Da Lobsta Before The Profit
The history of Da Lobsta previous to The Profit is a bit of an interesting one. Opening in October of 2012 with J. Wolf, a former partner at The Glendon Bar as founder, Da Lobsta started as a brick and mortar location from loans primarily from Wolf’s family. While the business has some level of success, the owner of the building he was using decided to sell the property from under him, and thus forced him to close his primary store. After this, and while still owing hundreds of thousands of dollars to his family, he ended up using the business loan crowdsourcing platform Bolstr to raise enough funds for first a food truck, which he paid off in seven months, and another permanent location. With plenty of loans due, and another $100,000 in taxes over his head, Wolf reached out and Marcus arrives to see what can be done to keep this seafood business from sinking.
Da Lobsta on The Profit
Marcus meets up with J. Wolf on a food truck lane in Chicago. It’s clear from the outset that his food truck business is killer with about $2,000 in sales during a lunch shift. Marcus hops in and learns how to make a lobster roll for himself, as well as has a taste, which he thoroughly enjoys. Unfortunately, when Marcus talks to Wolf about his past, it’s noted that Wolf lived to live the rich lifestyle, and that loans have carried him quite a bit, stating that he had no real money into his business currently.
Marcus leaves the facility, with a significant amount of anger on the fact that Wolf more or less admitted to wanting to use the money for himself, not the business. The next morning though, Marcus decides to come back on behalf of workers and investors. He goes into the store and has a heart to heart with Wolf, which shows that Wolf does want to succeed and pay back his family, but perhaps doesn’t know how to properly accept the responsibility of the business.

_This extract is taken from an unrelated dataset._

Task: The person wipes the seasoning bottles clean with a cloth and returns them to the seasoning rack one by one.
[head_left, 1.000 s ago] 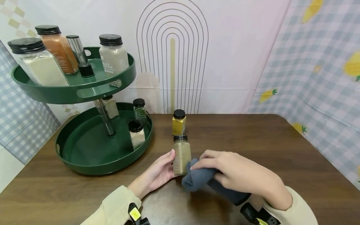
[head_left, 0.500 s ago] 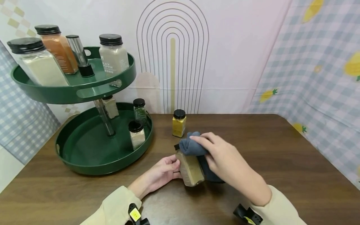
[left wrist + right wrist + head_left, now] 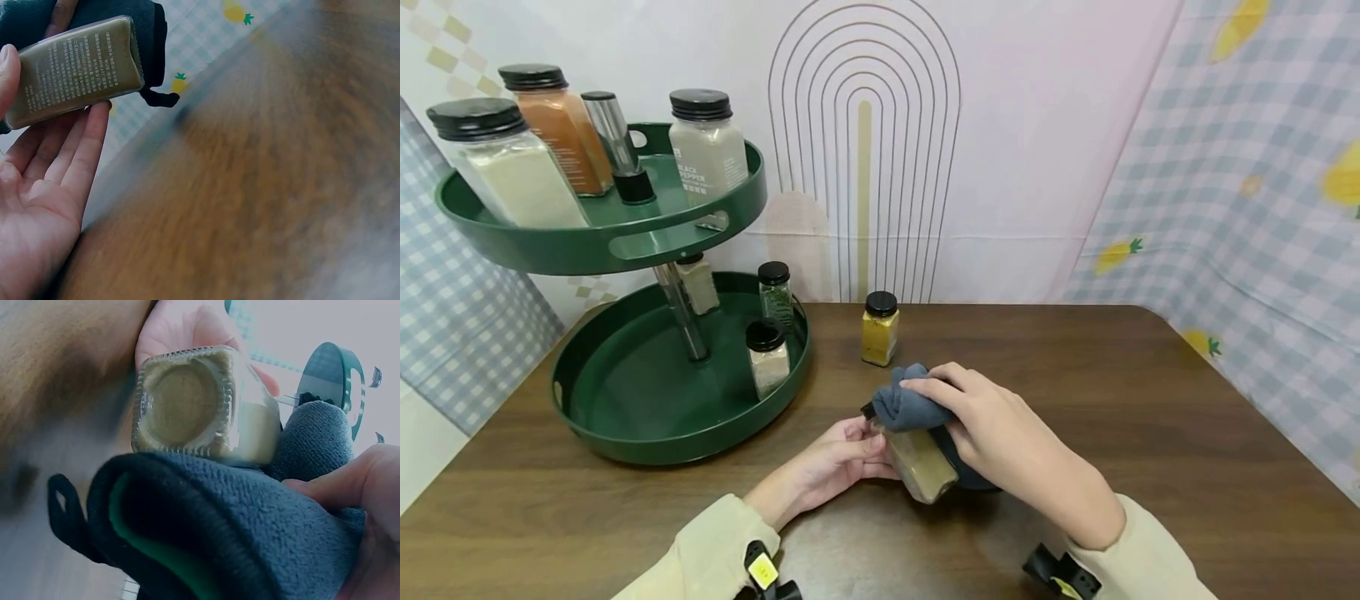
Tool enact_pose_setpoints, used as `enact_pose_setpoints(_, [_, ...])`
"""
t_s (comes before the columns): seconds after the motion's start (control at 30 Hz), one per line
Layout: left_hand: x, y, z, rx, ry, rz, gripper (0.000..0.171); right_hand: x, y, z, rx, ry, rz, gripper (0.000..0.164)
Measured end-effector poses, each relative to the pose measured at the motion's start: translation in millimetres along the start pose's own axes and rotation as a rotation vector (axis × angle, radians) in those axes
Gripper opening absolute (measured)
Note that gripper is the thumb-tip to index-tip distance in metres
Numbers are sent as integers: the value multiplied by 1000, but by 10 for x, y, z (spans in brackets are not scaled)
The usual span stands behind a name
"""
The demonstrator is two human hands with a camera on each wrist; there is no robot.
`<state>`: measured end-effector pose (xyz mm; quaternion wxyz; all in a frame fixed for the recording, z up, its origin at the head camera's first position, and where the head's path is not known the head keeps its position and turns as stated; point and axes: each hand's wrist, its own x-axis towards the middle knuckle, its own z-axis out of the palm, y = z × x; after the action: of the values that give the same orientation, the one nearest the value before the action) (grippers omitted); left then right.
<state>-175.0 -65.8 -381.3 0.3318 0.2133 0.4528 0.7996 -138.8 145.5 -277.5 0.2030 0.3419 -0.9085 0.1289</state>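
Observation:
My left hand (image 3: 835,462) grips a square glass spice jar (image 3: 922,467) of beige powder between thumb and fingers. The jar is tilted, its black lid end up to the left and its base toward the lower right. White print covers one side of the jar (image 3: 75,69) in the left wrist view. My right hand (image 3: 1000,425) pinches a folded blue-grey cloth (image 3: 910,407) and presses it over the jar's upper part, hiding most of the lid. In the right wrist view the cloth (image 3: 250,512), with a dark hanging loop, lies along the jar's side below its ribbed base (image 3: 184,409).
A small jar of yellow powder (image 3: 880,333) stands just behind the hands. At left rises a two-tier green tray stand (image 3: 655,450). Large jars and a silver cylinder (image 3: 613,142) are on top; smaller jars, one at the rim (image 3: 767,362), are below. A patterned curtain (image 3: 1015,150) hangs behind the table.
The jar has gone from upright to tilted, its base swinging right and toward me. My right hand has brought the cloth from beside the jar's base up over its lid end.

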Motion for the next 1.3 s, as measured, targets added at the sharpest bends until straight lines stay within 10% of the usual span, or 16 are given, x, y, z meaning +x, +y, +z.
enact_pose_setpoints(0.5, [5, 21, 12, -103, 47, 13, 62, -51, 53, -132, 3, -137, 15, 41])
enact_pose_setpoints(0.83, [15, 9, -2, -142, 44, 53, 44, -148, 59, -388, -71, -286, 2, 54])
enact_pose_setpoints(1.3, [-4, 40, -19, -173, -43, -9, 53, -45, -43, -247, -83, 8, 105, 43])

The next day, Marcus meets with Wolf again, stating that the product has a great amount of potential. However, due to mismanagement, Marcus makes a bit of a harsh deal – $210,000 for 51% of the business, with the stipulation of selling one location to pay off the sales tax, go on a payment plan to repay those he owes money to, and be put on salary. This would mean zero access to the cash of the business. The pair then negotiate that a $60,000 would be reasonable, despite Wolf’s hang up that it would not be his “take home” pay if given that salary, which Marcus then notes is not his problem, as taxes should have been taken out beforehand. Shockingly, Wolf thinks he should still remain in control, primarily due to pride. Marcus stays hard on the 51%, and Marcus leaves without a deal. In post, Marcus comments that while there are people that do deserve plenty of help, Wolf is not among them and there is a not so subtle hint that he believes that with mismanagement, Da Lobsta will not survive long. And so ends the time of the Profit with Da Lobsta, with no deal, and a bleak look at the future.